Mid-term review: Supreme Court cases this term hold less importance to states than in previous years, but they are no less intriguing.

AuthorSoronen, Lisa
PositionSUPREME COURT

The biggest cases the Supreme Court will decide this year--a challenge to the president's recess appointment power, a campaign finance case, and a challenge to the Affordable Care Act's contraception mandate--aren't as far-reaching as the big cases of the recent past. But even though they won't have a great impact on states, the docket is interesting.

Since the magazine previewed Supreme Court cases in the October/November 2013 issue, the Court has ruled in one case and accepted another Clean Air Act case, a public employee free speech case, and another Fourth Amendment search case.

By March 1, the court had issued just one opinion in cases affecting states.
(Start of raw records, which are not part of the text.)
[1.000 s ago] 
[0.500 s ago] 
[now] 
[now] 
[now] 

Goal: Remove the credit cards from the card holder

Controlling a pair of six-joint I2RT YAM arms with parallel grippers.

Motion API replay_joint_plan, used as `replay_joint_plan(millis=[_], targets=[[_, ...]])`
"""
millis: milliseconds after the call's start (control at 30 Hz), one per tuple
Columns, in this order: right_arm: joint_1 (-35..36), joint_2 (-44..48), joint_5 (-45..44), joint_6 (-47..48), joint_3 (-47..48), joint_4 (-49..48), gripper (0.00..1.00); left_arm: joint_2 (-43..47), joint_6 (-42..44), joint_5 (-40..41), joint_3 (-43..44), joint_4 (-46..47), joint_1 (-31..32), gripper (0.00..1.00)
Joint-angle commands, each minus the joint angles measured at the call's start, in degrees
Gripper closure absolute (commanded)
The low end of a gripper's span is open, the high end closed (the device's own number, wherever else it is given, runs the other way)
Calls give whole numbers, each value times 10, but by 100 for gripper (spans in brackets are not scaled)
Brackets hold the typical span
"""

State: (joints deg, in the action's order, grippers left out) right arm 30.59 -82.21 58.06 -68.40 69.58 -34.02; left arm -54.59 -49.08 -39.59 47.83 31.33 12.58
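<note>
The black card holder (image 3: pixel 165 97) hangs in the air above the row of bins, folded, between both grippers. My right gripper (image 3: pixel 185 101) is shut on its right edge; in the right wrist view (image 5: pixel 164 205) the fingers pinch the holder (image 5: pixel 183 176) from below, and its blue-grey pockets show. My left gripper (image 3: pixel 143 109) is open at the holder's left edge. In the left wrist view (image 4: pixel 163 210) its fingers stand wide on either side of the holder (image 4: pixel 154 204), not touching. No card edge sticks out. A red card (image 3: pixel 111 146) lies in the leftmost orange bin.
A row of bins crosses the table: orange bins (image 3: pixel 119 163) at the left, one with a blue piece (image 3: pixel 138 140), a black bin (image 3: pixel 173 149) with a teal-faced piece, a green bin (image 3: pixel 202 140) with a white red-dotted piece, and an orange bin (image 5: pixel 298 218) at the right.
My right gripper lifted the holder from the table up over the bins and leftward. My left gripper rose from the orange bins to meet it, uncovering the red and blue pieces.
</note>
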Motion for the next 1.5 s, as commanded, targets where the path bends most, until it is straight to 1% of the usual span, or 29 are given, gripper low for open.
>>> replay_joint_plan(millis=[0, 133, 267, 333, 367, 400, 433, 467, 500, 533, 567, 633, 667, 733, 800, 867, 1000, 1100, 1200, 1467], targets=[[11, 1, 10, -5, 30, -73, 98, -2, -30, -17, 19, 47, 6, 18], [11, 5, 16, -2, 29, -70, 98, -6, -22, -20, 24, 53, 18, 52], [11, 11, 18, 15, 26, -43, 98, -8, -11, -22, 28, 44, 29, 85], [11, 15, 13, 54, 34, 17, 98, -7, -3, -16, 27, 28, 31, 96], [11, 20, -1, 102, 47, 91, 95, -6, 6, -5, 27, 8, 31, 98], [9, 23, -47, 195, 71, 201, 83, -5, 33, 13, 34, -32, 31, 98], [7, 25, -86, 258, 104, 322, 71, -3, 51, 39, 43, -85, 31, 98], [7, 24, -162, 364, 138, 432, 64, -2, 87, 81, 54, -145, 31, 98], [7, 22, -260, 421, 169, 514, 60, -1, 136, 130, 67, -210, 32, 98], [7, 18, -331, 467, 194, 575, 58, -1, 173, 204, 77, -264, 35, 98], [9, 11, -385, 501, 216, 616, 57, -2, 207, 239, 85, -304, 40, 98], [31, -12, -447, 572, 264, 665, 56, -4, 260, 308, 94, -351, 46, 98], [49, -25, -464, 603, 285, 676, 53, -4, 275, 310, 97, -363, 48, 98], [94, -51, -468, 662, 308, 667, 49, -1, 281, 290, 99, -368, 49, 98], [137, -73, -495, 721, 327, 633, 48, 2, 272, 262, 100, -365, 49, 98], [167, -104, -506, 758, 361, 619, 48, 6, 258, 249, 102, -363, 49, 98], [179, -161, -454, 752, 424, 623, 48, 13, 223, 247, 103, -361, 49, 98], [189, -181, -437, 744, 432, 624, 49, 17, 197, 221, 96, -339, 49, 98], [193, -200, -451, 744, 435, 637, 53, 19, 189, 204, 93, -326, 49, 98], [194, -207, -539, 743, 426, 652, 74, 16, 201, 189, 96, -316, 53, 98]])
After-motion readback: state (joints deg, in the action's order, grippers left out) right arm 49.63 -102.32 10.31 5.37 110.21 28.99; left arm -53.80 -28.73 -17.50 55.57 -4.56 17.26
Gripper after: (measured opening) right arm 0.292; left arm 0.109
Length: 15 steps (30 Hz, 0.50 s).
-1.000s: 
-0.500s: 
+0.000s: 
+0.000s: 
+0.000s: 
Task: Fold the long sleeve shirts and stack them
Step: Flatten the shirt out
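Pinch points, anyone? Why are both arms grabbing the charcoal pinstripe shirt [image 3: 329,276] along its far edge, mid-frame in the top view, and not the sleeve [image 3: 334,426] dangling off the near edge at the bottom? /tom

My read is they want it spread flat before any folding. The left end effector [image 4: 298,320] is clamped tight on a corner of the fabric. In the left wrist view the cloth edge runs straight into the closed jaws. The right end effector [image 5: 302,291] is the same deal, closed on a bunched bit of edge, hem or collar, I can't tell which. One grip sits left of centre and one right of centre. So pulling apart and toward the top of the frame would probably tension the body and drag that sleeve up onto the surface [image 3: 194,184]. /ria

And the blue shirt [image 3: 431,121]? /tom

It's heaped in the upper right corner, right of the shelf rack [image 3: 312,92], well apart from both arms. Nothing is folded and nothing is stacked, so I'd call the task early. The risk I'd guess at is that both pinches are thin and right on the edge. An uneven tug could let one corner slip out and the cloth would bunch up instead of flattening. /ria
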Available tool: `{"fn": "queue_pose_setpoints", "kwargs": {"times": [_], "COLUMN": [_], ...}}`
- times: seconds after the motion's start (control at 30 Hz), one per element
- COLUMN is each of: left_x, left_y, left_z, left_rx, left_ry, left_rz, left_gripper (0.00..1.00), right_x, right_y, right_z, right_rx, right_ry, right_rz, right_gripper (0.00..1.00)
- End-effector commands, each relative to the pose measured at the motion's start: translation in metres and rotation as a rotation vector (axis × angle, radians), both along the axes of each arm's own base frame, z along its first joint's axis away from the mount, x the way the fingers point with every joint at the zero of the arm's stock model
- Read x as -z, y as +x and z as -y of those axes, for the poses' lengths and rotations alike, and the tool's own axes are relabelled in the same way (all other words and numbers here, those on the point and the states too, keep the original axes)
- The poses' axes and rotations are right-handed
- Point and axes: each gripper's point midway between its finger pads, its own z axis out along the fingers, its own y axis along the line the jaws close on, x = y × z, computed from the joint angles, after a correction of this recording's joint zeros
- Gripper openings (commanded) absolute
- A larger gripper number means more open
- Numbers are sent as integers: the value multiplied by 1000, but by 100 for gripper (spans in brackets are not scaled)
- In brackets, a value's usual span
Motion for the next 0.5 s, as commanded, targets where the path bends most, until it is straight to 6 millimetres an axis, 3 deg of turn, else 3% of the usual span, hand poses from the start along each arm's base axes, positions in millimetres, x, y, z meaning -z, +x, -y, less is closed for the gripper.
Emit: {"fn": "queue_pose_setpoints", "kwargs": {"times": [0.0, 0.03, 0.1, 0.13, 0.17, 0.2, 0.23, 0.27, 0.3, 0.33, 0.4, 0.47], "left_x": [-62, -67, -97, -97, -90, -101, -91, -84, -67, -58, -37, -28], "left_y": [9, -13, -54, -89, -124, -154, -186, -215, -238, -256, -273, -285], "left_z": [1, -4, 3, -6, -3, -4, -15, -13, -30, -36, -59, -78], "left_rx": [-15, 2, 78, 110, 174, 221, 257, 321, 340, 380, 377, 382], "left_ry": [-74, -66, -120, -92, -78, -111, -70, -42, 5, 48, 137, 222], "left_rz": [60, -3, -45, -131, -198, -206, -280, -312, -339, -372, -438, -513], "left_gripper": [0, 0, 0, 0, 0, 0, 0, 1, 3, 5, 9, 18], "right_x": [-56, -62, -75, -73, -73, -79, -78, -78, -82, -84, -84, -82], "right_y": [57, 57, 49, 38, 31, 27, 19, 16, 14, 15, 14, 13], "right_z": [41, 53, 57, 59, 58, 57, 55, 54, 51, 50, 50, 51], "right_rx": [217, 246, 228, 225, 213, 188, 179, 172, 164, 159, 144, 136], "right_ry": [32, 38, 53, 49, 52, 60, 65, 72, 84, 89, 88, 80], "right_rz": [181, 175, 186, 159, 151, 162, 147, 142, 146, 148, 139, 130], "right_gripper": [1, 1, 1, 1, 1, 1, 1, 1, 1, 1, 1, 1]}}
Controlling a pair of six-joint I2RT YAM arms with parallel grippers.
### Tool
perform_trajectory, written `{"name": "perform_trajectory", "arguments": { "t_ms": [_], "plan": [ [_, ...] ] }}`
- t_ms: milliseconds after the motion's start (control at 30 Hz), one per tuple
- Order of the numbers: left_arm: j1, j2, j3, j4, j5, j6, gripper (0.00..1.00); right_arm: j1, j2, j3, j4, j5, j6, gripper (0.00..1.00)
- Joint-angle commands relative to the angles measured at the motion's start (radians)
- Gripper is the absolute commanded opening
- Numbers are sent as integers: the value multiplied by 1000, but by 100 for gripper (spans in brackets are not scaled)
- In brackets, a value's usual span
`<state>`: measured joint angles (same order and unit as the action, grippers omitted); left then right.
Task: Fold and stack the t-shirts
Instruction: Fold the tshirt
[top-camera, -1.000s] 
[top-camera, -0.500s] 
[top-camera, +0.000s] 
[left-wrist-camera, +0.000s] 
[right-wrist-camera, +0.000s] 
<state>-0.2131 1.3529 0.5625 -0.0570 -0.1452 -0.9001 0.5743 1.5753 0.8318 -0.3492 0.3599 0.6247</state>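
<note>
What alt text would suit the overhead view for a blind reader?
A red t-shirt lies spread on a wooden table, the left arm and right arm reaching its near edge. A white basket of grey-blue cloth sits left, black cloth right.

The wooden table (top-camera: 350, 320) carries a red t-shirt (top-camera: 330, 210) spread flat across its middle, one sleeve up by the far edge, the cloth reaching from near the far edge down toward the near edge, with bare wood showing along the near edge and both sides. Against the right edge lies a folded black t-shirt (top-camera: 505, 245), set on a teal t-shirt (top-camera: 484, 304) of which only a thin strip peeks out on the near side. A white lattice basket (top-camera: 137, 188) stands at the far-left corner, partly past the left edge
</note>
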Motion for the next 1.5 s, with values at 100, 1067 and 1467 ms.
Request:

In Sprint Communications Company v. Jacobs, the court ruled that a federal court should not have abstained from deciding a case challenging a decision by the Iowa Utilities Board because it was also being challenged in a state court. Sprint had contested a decision by the utility board in federal and state courts simultaneously.

The Supreme Court, in a unanimous opinion, ruled proceedings such as the utility board do not "resemble ... state enforcement actions," which do warrant abstention, because they were not "akin to criminal prosecution" and were not initiated by the state. The high court also said that a previous court decision (Younger) applies to only three "exceptional circumstances." The State and Local Legal Center filed an amicus brief in this case.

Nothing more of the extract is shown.